# WORK ORDER
Look through the data below for the line with "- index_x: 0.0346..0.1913" and the line with "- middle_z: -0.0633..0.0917", then output those two and all lines in between, exactly as written.

# DATASET EXTRACT
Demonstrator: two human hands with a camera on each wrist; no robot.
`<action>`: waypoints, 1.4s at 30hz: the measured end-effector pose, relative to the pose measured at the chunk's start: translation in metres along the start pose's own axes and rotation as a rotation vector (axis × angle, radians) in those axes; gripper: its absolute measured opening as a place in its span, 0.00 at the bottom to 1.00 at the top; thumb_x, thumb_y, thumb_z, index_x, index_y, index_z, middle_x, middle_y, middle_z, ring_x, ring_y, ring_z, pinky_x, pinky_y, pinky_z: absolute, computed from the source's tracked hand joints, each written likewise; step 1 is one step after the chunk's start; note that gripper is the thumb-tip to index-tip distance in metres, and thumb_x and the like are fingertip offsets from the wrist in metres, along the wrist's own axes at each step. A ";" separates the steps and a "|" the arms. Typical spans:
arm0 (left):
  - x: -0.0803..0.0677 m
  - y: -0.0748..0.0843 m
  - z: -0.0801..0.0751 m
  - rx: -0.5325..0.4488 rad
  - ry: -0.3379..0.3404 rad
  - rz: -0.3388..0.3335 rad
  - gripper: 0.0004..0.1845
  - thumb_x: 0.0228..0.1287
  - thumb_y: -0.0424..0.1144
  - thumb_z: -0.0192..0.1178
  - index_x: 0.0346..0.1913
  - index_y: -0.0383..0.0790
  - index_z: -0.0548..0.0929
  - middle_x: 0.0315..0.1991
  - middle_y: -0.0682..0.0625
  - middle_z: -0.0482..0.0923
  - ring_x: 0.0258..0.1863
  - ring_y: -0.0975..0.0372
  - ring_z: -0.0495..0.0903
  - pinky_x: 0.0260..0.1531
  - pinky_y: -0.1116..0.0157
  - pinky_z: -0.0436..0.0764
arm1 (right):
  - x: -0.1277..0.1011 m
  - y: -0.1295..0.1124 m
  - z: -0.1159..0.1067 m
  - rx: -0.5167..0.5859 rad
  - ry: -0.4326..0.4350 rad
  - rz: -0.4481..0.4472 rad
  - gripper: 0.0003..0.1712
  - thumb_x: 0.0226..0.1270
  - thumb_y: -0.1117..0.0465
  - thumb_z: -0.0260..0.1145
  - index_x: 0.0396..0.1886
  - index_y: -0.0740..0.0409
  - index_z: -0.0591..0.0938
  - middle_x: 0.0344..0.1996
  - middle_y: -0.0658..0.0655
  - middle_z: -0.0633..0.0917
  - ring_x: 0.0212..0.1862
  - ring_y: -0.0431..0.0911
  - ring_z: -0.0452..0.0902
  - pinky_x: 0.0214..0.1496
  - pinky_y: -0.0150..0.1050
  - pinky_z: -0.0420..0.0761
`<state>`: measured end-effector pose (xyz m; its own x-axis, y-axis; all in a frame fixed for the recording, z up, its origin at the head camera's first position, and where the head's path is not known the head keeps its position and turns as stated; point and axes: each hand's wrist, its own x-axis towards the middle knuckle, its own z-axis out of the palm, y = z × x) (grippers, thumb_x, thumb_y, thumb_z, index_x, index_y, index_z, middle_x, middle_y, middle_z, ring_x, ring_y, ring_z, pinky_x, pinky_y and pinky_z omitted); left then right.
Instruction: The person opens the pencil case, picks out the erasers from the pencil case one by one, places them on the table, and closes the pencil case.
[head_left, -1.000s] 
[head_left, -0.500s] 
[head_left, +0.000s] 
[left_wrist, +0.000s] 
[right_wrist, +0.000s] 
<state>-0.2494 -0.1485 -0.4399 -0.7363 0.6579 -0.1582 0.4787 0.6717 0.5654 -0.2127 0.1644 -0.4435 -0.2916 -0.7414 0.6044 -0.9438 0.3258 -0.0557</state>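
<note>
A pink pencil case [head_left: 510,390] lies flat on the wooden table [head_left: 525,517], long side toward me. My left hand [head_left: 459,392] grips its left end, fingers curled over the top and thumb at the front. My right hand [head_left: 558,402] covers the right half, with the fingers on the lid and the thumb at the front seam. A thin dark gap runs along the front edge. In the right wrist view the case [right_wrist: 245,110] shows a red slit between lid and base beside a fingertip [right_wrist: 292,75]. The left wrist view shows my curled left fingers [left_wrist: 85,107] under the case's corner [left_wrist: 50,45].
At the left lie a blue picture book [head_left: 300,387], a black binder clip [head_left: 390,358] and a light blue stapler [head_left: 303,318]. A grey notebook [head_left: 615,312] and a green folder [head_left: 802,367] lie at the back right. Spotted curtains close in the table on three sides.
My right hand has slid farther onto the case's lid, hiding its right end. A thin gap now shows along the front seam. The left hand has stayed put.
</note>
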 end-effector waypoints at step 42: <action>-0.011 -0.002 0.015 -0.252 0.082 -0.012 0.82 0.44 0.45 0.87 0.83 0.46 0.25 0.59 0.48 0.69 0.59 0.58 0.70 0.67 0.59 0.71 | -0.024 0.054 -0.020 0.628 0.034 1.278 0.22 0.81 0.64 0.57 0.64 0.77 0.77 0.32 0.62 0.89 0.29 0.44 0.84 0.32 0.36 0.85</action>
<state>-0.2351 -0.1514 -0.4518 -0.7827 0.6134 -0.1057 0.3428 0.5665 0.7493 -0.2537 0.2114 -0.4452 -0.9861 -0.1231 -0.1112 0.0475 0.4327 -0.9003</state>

# SOLVED PROBLEM
  - index_x: 0.0346..0.1913
  - index_y: -0.0383..0.0790
  - index_z: -0.0548..0.0929
  - middle_x: 0.0315..0.1991
  - middle_y: -0.0682..0.0625
  - middle_z: -0.0482..0.0923
  - ring_x: 0.0258..0.1863
  - ring_y: -0.0975..0.0372
  - ring_z: -0.0495..0.0903
  - pinky_x: 0.0260..0.1531
  - pinky_y: -0.1116..0.0157
  - pinky_z: -0.0436..0.0764
arm1 (right):
  - x: -0.1277..0.1011 m
  - y: -0.1295..0.1124 m
  - z: -0.1159..0.1067 m
  - rx: -0.5167..0.5859 rad
  - ry: -0.4326..0.4350 rad
  - rz: -0.4481..0.4472 rad
  - gripper: 0.0003..0.1712
  - thumb_x: 0.0226..0.1270
  - thumb_y: -0.1117..0.0465
  - thumb_z: -0.0260..0.1145
  - index_x: 0.0396..0.1886
  - index_y: -0.0740..0.0409
  - index_z: -0.0591..0.0938
  - middle_x: 0.0344..0.1996
  - middle_y: -0.0658..0.0655
  - middle_z: -0.0633..0.0917

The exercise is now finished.